Si j'ai un pouvoir magique, C'est la spontanéité du non-pouvoir!

 

Le Chant des chants: ma véritable statue, c'est l'être libéré. Andante cantabile

 Ma véritable statue, c'est l'être libéré.

C'est moi qui vous mène à lui, et c'est lui qui vous mène à moi.

Telles sont les règles du jeu que nous avons convenues entre lui et moi, avant même que la lumière ne soit. Il est maître spirituel, je suis dieu et nous sommes un; d'une main, il vous tire, de l'autre, je l'attire.

 

Devant un tel être, je suis heureux de me prosterner;

Après tout, je ne suis qu'un dieu.

 

L'être humain ordinaire, qui a un corps chaud et un cœur qui palpite, se prosterne devant cette pierre froide et inerte qu'est le lingam. Mais moi, je me prosterne devant l'être humain parfait, le libéré qui sait qu'il n'est pas seulement ce corps chaud et ce cœur qui palpite, qui a réalisé qu'il est Conscience. Comme il se voit lui-même, dans cette même Conscience, il voit les autres humains, il te voit et il me voit.

 

Devant un tel être, je suis heureux de me prosterner.

Après tout, je ne suis qu'un dieu.

 

Quand la tempête siffle et que le froid fait éclater le tronc des mélèzes, quand même les loups ont les pattes gelées et que les avalanches emportent des villages entiers, I'être libéré - et lui seul - est assez fou pour penser: « le monde a la perfection du flocon de neige: parfait vu de loin, encore plus parfait vu de près, et complètement parfait vu de très près.

 

Devant un tel être, je suis heureux de me prosterner.

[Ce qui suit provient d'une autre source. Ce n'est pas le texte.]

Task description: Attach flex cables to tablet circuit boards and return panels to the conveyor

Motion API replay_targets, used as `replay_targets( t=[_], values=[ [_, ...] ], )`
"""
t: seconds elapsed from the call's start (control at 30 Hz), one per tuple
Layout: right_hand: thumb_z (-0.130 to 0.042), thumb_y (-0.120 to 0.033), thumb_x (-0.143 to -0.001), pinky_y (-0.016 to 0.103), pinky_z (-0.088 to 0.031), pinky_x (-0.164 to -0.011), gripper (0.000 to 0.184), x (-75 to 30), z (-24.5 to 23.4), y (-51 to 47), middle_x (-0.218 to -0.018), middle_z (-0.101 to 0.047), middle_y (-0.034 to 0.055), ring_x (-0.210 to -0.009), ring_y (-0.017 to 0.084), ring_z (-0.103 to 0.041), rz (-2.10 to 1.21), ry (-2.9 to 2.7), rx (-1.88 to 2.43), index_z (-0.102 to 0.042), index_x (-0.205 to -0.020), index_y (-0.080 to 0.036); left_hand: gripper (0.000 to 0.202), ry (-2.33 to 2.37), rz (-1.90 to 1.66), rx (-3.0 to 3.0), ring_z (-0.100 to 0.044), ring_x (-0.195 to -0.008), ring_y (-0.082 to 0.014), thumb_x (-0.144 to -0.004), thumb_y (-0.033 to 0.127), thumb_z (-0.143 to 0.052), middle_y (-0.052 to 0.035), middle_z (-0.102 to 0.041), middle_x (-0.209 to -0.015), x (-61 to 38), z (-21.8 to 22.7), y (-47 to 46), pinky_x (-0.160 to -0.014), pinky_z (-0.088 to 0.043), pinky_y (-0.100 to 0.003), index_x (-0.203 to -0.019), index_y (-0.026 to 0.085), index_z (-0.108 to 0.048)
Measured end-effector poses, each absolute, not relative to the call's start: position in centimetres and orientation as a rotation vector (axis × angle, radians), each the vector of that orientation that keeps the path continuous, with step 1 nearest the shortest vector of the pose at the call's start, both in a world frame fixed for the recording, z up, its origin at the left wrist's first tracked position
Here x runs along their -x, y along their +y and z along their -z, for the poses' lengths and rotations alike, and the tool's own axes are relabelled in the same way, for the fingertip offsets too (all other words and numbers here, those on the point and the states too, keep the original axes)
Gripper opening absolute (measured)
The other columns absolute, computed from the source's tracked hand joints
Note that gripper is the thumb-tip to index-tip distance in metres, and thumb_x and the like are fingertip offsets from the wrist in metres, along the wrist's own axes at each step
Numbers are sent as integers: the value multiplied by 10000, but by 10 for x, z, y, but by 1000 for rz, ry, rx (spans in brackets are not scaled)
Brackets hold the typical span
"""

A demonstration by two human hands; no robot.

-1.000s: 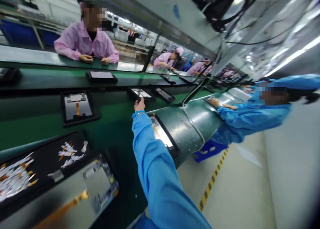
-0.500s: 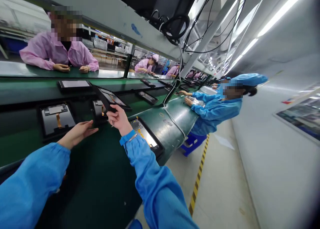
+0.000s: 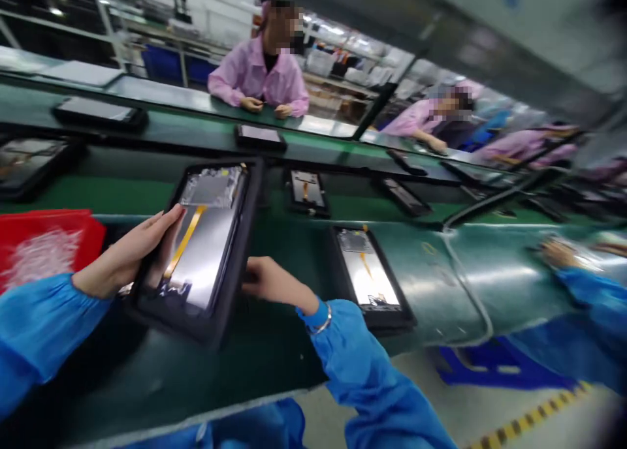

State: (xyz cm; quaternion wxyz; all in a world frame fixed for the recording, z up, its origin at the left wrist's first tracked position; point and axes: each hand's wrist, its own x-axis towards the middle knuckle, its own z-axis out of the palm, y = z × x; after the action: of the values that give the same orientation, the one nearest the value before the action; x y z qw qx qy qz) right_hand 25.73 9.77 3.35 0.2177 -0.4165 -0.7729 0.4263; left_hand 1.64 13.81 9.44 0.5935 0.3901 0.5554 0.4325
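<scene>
Both my hands hold a black tray (image 3: pixel 230 266) above the green bench, tilted toward me. In it lies a silver display panel (image 3: pixel 208 240) with an orange flex cable. My left hand (image 3: pixel 125 253) grips the tray's left edge, fingers over the rim. My right hand (image 3: pixel 269 280) grips its right edge from the side and below. Both arms wear blue sleeves.
A second tray with a panel (image 3: pixel 368 276) lies on the bench to the right. More trays (image 3: pixel 306 191) ride the green conveyor (image 3: pixel 147 194) behind. A red bin (image 3: pixel 39 240) stands at left. People in pink sit across; a blue-sleeved co-worker's hand (image 3: pixel 558 253) works at right.
My right hand lifted the tray off the conveyor and brought it toward me. My left hand came up and took its left edge. The view swung left and down.
</scene>
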Motion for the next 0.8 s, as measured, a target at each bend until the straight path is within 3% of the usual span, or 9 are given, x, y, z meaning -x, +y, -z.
replay_targets(
  t=[0.1,0.23,0.33,0.53,0.67,0.8],
  values=[
    [-647,-151,-855,276,-463,-732,45,-262,-20,118,-847,-653,27,-765,145,-591,-988,-2087,1288,-666,-814,-154,337,1407,-755,-1042,-670,-591,-135,-687,360,-861,46,-726,-677,37,-88,100,-464,-482,-149,-917,160,-717],
    [-622,-152,-871,245,-409,-652,98,-247,-19,137,-839,-609,9,-648,102,-511,-930,-2117,1333,-644,-777,-165,285,1162,-281,-1734,-735,-842,-185,-840,366,-721,12,-781,-963,65,-63,69,-684,-551,-196,-1078,211,-735],
    [-650,-91,-820,239,-383,-665,92,-225,-24,148,-822,-604,-2,-670,103,-509,-882,-2168,1370,-665,-778,-171,282,1005,-152,-1924,-731,-807,-170,-862,388,-717,19,-778,-949,53,-40,61,-682,-524,-180,-1101,239,-733],
    [-745,-140,-770,277,-332,-642,110,-199,-22,171,-849,-637,56,-726,155,-532,-774,-2157,1579,-657,-706,-154,356,1030,-185,-2216,-693,-847,-205,-983,455,-531,-82,-704,-1023,26,-15,51,-739,-537,-265,-1174,194,-679],
    [-784,-148,-734,266,-345,-610,192,-202,-19,180,-634,-602,5,-639,138,-545,-886,-2130,1602,-631,-619,-163,372,1032,-278,-2298,-651,-891,-204,-1027,412,-415,-98,-643,-1059,26,-11,51,-810,-534,-313,-1127,186,-693],
    [-729,-159,-769,235,-377,-564,188,-211,-27,175,-592,-578,-44,-502,82,-526,-1015,-2059,1541,-583,-651,-169,333,1037,-435,-2297,-622,-923,-200,-1027,345,-404,-79,-625,-1036,27,-18,70,-849,-510,-330,-1047,193,-700]
  ],
)
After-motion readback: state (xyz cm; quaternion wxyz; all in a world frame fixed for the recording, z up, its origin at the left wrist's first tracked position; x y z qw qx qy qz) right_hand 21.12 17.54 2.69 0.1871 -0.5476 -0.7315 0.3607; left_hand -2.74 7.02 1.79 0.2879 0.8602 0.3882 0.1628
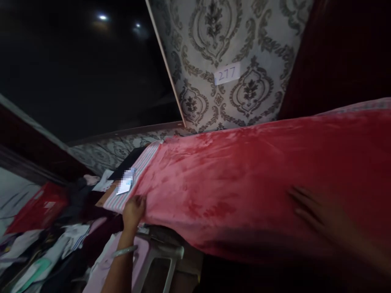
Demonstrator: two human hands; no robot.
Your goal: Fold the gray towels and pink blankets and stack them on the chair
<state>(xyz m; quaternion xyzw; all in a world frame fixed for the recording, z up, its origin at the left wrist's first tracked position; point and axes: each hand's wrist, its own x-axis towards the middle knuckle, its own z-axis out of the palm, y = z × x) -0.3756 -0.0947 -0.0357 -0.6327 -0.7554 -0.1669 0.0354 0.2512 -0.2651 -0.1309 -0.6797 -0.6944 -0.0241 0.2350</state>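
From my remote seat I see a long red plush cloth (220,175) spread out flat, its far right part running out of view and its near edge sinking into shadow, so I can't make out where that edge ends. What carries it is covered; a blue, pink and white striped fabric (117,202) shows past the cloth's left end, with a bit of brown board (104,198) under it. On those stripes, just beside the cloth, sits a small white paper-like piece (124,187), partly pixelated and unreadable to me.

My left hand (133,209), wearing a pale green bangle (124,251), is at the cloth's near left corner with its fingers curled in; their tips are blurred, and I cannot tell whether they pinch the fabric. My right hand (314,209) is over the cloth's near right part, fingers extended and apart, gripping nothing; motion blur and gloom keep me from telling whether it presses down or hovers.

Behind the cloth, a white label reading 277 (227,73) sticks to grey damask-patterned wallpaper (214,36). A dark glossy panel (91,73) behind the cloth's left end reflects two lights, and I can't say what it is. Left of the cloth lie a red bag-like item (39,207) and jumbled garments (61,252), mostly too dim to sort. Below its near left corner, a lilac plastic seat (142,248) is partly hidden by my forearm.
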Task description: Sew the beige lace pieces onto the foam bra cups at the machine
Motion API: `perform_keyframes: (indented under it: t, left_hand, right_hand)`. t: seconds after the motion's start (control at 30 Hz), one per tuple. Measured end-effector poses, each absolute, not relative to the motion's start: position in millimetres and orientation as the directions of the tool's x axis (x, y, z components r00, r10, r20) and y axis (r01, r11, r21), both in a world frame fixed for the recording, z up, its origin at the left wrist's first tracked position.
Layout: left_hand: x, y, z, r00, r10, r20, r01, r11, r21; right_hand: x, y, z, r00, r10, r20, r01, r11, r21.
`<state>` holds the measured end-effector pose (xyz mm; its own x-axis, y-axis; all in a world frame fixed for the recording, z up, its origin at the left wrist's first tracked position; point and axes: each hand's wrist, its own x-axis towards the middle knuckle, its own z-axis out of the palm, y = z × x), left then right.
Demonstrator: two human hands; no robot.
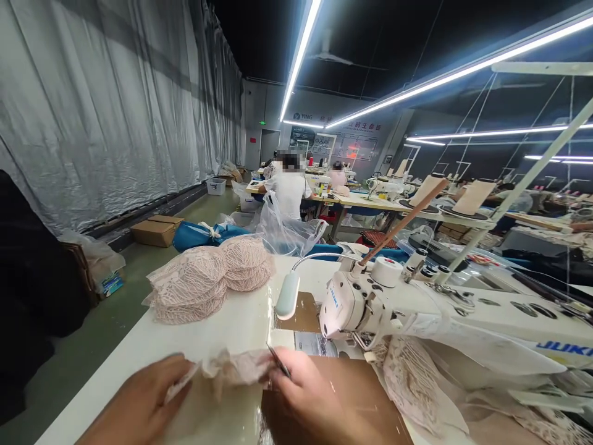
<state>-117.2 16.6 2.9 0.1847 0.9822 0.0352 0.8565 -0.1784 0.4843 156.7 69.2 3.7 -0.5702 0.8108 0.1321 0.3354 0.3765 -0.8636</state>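
Note:
Blurred by motion, a thin pale beige piece of fabric [234, 369] stretches between my two hands over the white table. My left hand [143, 395] pinches its left end between thumb and fingers. At the other end my right hand [308, 386] is closed around a slim dark metal tool [279, 361], its tip pointing up and left; whether it is tweezers or snips I cannot tell. The fingers of this hand also touch the fabric. Behind the hands sits a stack of beige lace bra cups [189, 284]. The sewing machine head [343, 303] stands just beyond my right hand.
A small lamp [288, 295] on a bent neck hangs left of the needle area. Brown board [347, 395] covers the machine bed. More lace fabric [410, 377] lies under the machine arm. A person in white [288, 191] sits farther back beside a clear plastic bag [278, 225].

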Motion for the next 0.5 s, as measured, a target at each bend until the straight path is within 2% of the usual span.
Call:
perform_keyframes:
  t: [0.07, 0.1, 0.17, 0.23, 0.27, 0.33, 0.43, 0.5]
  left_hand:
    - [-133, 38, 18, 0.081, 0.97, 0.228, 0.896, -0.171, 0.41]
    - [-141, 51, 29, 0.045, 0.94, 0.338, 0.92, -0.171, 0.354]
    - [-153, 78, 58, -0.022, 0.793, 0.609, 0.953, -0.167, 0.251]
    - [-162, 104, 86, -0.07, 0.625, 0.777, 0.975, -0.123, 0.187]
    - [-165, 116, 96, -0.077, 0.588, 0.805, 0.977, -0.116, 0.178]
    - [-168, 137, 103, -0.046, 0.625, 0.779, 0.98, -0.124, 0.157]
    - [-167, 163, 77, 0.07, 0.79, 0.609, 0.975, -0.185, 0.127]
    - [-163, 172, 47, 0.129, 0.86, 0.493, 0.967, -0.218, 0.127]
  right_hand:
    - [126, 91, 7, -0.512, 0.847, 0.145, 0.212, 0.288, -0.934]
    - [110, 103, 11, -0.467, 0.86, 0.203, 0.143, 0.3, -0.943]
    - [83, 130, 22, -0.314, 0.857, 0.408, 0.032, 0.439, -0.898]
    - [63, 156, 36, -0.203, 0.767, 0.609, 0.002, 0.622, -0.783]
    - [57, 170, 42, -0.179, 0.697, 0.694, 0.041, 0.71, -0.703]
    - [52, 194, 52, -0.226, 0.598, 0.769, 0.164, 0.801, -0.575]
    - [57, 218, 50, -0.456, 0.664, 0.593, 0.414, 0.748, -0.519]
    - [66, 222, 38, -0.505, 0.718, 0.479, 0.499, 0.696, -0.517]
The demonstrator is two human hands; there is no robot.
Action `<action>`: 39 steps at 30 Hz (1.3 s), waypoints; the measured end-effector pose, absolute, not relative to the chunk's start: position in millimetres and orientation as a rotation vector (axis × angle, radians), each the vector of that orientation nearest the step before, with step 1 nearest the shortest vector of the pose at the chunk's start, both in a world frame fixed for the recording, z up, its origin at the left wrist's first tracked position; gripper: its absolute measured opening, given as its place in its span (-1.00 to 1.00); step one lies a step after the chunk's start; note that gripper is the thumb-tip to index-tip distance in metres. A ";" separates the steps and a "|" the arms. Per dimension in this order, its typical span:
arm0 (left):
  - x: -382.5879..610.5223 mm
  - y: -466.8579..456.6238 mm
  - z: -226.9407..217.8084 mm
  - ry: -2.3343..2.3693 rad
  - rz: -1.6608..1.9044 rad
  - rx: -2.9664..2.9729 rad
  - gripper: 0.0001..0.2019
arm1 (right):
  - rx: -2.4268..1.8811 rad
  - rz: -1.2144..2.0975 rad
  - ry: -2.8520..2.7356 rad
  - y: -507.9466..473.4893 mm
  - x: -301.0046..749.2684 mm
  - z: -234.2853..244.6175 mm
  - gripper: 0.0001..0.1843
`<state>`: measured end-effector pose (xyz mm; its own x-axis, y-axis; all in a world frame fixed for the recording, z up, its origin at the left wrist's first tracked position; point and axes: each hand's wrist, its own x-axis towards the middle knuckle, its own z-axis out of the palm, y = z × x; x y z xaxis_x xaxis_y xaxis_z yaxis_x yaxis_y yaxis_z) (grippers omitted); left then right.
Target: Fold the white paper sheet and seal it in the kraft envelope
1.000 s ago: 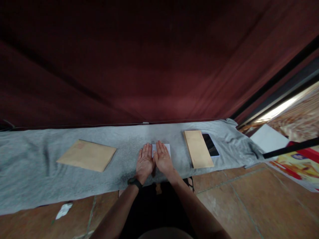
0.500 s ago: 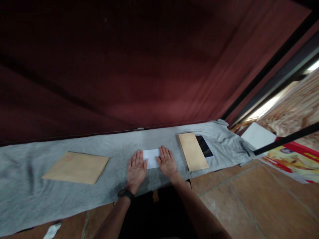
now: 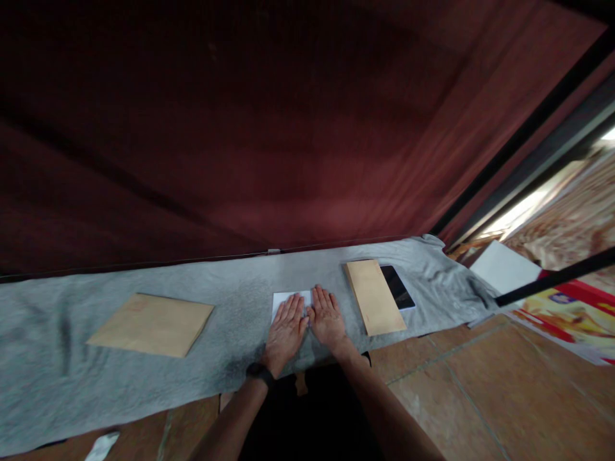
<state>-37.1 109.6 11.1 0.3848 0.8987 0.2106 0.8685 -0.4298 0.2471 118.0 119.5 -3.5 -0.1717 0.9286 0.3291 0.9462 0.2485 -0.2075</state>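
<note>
My left hand (image 3: 287,330) and my right hand (image 3: 328,316) lie flat, fingers stretched out, side by side on a folded white paper (image 3: 282,299) that rests on a grey cloth (image 3: 57,371). Only the paper's far left corner shows past my fingers. A black band sits on my left wrist. A brown envelope (image 3: 151,324) lies on the cloth to the left. Another brown envelope (image 3: 375,296) lies to the right, beside a dark tablet (image 3: 396,287).
A dark red curtain (image 3: 288,128) hangs behind the cloth. The floor is brown tile (image 3: 480,403). At the right lie a white sheet (image 3: 504,267), a black bar (image 3: 557,276) and a colourful printed sheet (image 3: 567,314). A crumpled white scrap (image 3: 102,446) lies at the lower left.
My hands, apart at the paper's ends half a second ago, have come together over its middle. A second ago they were also together on it.
</note>
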 end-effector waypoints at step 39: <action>-65.1 102.8 32.0 1.695 1.150 1.198 -0.59 | -1.669 -0.125 -2.140 66.5 120.7 -1.8 -0.35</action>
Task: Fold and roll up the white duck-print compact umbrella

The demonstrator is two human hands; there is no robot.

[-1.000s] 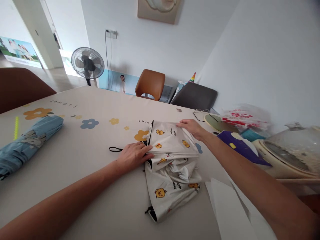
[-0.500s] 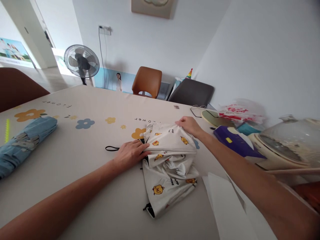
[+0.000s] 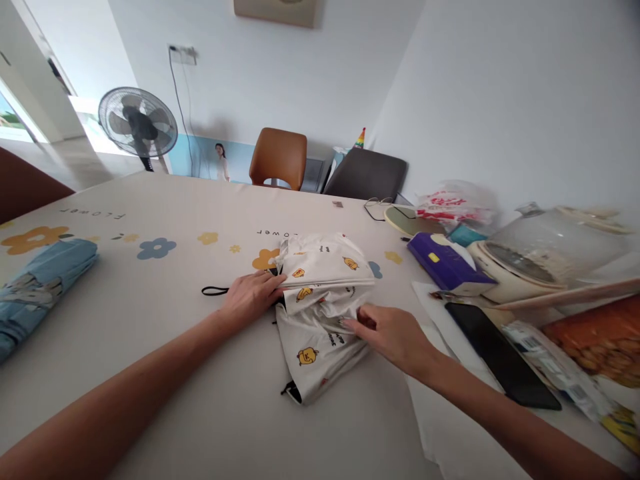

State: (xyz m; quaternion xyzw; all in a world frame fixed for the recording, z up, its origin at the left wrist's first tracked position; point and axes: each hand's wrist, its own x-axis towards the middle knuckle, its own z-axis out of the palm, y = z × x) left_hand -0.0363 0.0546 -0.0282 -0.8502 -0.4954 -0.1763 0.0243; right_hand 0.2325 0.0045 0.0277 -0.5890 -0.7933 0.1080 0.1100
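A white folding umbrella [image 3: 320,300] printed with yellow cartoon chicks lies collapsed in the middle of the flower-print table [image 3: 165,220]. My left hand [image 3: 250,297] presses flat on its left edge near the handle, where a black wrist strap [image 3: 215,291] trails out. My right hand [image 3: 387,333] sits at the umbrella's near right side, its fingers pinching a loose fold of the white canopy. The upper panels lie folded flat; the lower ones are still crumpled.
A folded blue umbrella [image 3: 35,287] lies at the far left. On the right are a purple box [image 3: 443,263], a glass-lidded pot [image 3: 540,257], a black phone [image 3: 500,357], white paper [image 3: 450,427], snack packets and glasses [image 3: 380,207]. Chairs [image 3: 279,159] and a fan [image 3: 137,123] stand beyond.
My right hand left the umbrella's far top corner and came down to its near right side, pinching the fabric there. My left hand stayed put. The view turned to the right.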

Après tout, je ne suis qu'un dieu.

 

J'ai moi-même été Gourou, quand à l'ombre d'un arbre, sous la forme du jeune homme Dakshinamurti, j'ai éveillé la Réalisation chez les quatre fils de Brahma par mon simple silence. Mais les gens ont peur de s'approcher du Gourou: ils craignent d'être critiqués ou remis en question; ils préferent me prier, moi qui siège sur mon lointain Kailash. De même, un jour d'été à midi ils ont peur de mettre le pied dans le sable brûlant, alors qu'ils peuvent encore supporter le soleil lointain. En vérité, tu peux trouver un être de ce type qui a accumulé en lui le divin, et qui fait brûler le cœur par son simple contact.

 

Devant un tel être, je suis heureux de me prosterner.

Après tout, je ne suis qu'un dieu.

 

L'être libéré est ample comme l'espace. Il y a parfois des éclairs de conscience où l'on voit, I'espace d'un instant, I'instant d'un espace; c'est de cet espace dont je te parle. L'œil de l'homme libre est un espace transparent où la souffrance des disciples s'exprime, s'étire et s'efface. C'est la matrice ouverte de tous les possibles, le champ sans clôture de toutes les expansions. C'est la source sans origine et la rivière sans rives, où les ego s'étendent, s'étalent et expirent. C'est le miroir où les espérances viennent mourir, se voyant comblées. Le disciple qui vit auprès d'un tel maître habite une maison dont la porte donne sur le précipice: un jour ou l'autre, il finira par glisser dans le vide. Tu peux trouver un être qui donne le vertige par sa seule proximité. ( L'image de la maison au bord du précipice est tirée des « Lettres à un ami spirituel » de Nagarjuna, maître bouddhiste du début de notre ère, et champion de la Vacuité: d'après lui, c'est l'approche la moins inexacte de l'Absolu. (cf «letters to a spiritual friend » Tibetan Library of Works and Archives, Dharamsala, Inde)

 

Devant un tel être je suis heureux de me prosterner.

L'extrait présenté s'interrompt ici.